Have you ever wished 'they' would just be quiet? It's amazing how little can be said in fifteen minutes. You can get the feeling that something else--maybe a lot else--is going on, the longer it takes to "answer" the question and the less seems to be said. More words can be more information--or not.
As a citizen, I've had my comments limited to the proverbial 3 minutes. I've also wished that officials would limit their own comments. As a candidate, my speech is still limited during debates, interviews and in my literature. It's good pratice.
As a citizen working on becoming an official, I'm thinking about effective speech and courtesy. Official silence can be a good time to listen.
Rhubarb is up. I mean both the edible kind and the civic kind.
For eating, take off the poisonous leaves, chop the stalks, add sugar and make pie, cake, compote and syrup. It's a classic rite of Spring.

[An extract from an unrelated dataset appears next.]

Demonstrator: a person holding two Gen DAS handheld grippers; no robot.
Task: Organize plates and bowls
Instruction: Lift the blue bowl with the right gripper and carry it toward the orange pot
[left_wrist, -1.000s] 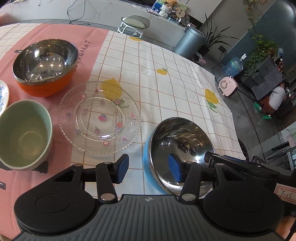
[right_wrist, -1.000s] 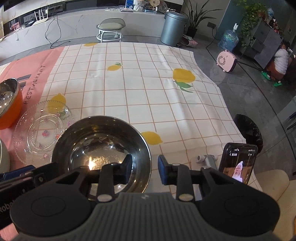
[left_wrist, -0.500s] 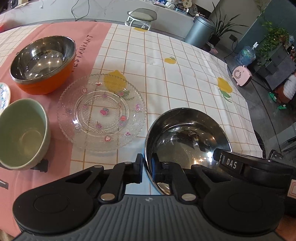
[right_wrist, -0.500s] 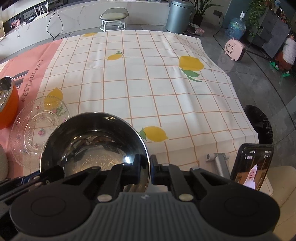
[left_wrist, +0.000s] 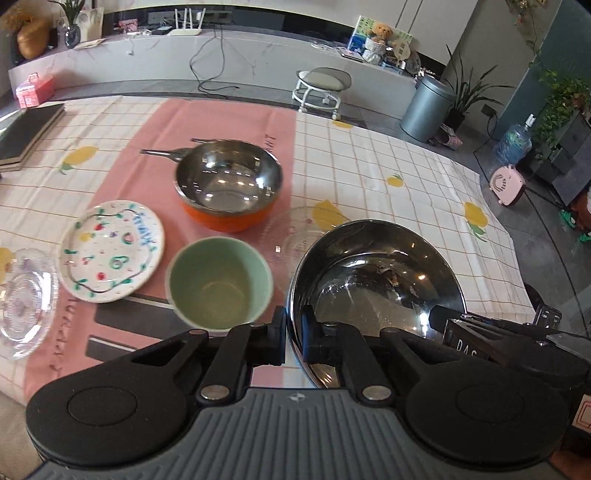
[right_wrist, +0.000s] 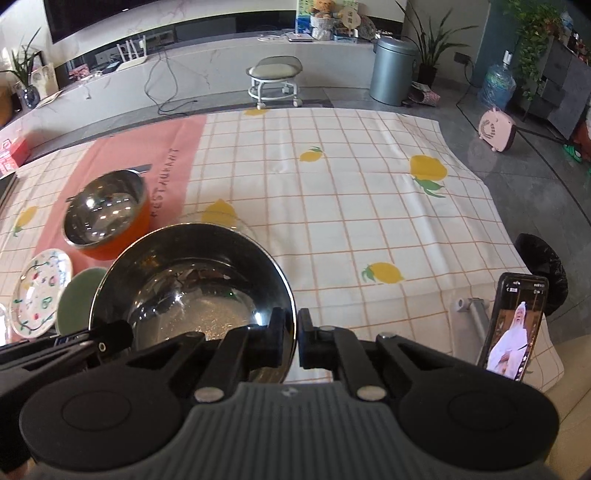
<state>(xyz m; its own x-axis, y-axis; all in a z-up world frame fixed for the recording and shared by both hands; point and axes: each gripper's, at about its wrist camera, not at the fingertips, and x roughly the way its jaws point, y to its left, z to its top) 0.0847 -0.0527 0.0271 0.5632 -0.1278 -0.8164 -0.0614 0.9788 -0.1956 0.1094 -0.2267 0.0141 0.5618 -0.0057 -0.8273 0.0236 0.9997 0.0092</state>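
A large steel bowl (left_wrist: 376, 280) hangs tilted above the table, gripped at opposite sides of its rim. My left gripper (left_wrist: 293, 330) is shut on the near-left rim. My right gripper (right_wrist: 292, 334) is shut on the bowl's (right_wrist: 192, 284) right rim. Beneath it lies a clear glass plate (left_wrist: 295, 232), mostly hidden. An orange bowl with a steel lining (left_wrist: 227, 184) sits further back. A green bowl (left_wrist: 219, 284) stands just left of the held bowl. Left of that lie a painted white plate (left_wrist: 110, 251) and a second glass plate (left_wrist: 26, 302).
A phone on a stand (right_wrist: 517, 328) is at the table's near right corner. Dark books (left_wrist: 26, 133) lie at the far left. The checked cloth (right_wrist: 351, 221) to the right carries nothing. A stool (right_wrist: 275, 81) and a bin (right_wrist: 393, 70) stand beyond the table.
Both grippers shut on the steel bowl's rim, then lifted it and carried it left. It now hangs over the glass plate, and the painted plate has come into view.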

The other rhubarbs are the quarrels of the Spring political season. Take the poisonous barbs out of these rhubarbs and you have the makings of useful deliberation.
Let's keep our cool so we can have a rhubarb and eat it, too.
Comment posted to Mulhern's Reading for Leading blog:
Words like ‘shift’ and ‘transform’ are good for “de-learning” what might not be effective or sufficient anymore. How often have I heard “We tried that [10 or 15] years ago and it didn’t work.” Well, what have we tried recently? Why keep beating our heads against the masonry? It’s no fun (it hurts!), and I don’t think we have the time to waste our energy, or wait for change and solutions to climb the hierarchy. To paraphrase, at every level, we are the change. (B. Obama)
Here are some examples. Washtenaw Sheriff Clayton is leading a transformation of his department by engaging those on the front lines of human services and justice. The shift in thinking is beginning to yield results.
Grass roots environmental activism got Ann Arbor city officials to stop providing plastic-bottled water at public meetings, since award-winning city water is always available. It was a shift in thinking that cut costs and increases awareness of the environment at every meeting.
The de facto obsolete idea of “building our way out of congestion” has fallen to new standards like “four lanes to three” that make local roads more efficient and promote safe alternative transportation, at the same time that funds to expand the roadways have all but dried up. Shifting our thinking about transportation also connects to health management, land use, density and sustainability.
As a candidate for County Commissioner, biking and walking streets I don’t often go down, I’m looking forward to more shifts like these.
And let's not confuse "de-learning" with "destruction". The shift-andtransformation part of learning (or leading) doesn't just tear away the status quo, it opens gates to imagination and great results. We hear a lot about the benefits of entrepreneurship. In these basic terms of everyday leadership, trying something that might work under very changed circumstances, we get more progress for everyone.